今回何をしたわけでもないけれど、自分に尻を蹴飛ばされるまで何の罰も与えようとしなかった。可愛い子はそのせいで倒れてしまった。
「ヴィー、言いたいことがあるのなら言ったらどうだ」
「妻子の暴走を止められないなら、その筋肉になんの価値があるのかしら」
フォルツァートは項垂れた。
女は彼の妻の一人。美の女神ヴィーナだ。
美の女神というだけあって、ハロルドに目をつけてはいたが加護も祝福も与えてはいない。
なぜなら。
(これ以上の美しさは、国どころか世界を傾けかねないわ)
今でも美しさが毒になっている。
哀れだ、と眉を下げた。
「だいたい、あなたさま。ユースティアが子供達を教育し直すついでに、あなたさまも教育し直そうとなさったからここに逃げてきたのでしょう?」
「ティアは天秤まで持ち出してきたからな」
「言葉では直らないと踏んだのでしょう。ここ数十年の四季はほとんどエスターの助けで巡っていたことを知り、あなたさまがまた要らないことをしようとなさったのを知ってるからお怒りなのでしょう?」
「今回はアイツに怒られる筋合いはないが!?」
フォルツァートは力を欲するロナルドに追加でスキルを与えようとして、ユースティアにブチ切れられ、追いかけられていた。
愛し子にスキルを贈って何が悪いのだ、そう思っているのがわかる。それに溜息を吐いて、「出て行ってくださらない?」とヴィーナは爪の手入れを始めた。
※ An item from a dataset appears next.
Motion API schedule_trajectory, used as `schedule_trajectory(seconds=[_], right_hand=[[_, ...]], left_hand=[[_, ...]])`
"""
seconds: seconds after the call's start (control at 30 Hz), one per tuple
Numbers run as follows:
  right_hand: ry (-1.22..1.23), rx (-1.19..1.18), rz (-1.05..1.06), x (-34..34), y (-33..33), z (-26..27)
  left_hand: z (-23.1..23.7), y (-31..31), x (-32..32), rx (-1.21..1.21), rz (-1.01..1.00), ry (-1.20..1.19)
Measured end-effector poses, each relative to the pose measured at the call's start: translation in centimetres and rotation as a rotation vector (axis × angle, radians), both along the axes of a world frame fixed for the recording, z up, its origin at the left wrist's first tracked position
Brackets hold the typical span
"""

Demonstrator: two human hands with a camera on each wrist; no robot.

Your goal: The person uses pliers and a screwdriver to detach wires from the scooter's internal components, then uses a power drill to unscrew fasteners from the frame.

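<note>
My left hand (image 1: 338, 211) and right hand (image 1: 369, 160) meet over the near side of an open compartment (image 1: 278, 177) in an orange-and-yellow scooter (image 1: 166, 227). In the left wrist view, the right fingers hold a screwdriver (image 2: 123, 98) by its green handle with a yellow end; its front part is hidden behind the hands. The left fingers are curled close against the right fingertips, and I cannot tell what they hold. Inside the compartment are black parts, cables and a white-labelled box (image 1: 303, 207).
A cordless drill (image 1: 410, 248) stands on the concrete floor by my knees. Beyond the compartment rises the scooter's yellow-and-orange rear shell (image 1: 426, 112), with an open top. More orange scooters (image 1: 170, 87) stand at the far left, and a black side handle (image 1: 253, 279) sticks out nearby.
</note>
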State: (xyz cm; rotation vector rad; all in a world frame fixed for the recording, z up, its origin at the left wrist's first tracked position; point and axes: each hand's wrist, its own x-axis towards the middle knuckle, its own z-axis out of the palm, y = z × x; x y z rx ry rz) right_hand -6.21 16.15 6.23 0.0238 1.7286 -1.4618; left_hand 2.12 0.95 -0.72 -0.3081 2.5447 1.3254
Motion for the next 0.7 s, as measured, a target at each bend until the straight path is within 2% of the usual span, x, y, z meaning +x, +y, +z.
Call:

「わたしは美しいモノが好きよ。あの可愛い子……ハロルドも好きだわ。けれど、わたしの加護はあの子のためにも、人間のためにも、世界のためにもならないわ。だからわたしは加護をしない。あなたさまはご自分の影響をこれっぽっちも考えていらっしゃらない。腹が立つわ。反省するまでわたし、会いたくなくてよ」
指先で椅子のアームを二度叩く。すると、フォルツァートの尻の下の雲が消えた。
野太い悲鳴が聞こえたが、どうせ行き先はユースティアの神域だ。
「……枕元に珍しい花の種でも置いてあげましょう。少しでも心が癒されてくれれば良いのだけれど」
美の女神 ヴィーナ
フォルツァートの妻の一人。めっちゃ美人。ヤベェ美人。
神代、その美しさからちょっと色々あった時に助けてもらったことがきっかけでフォルツァートの妻になった。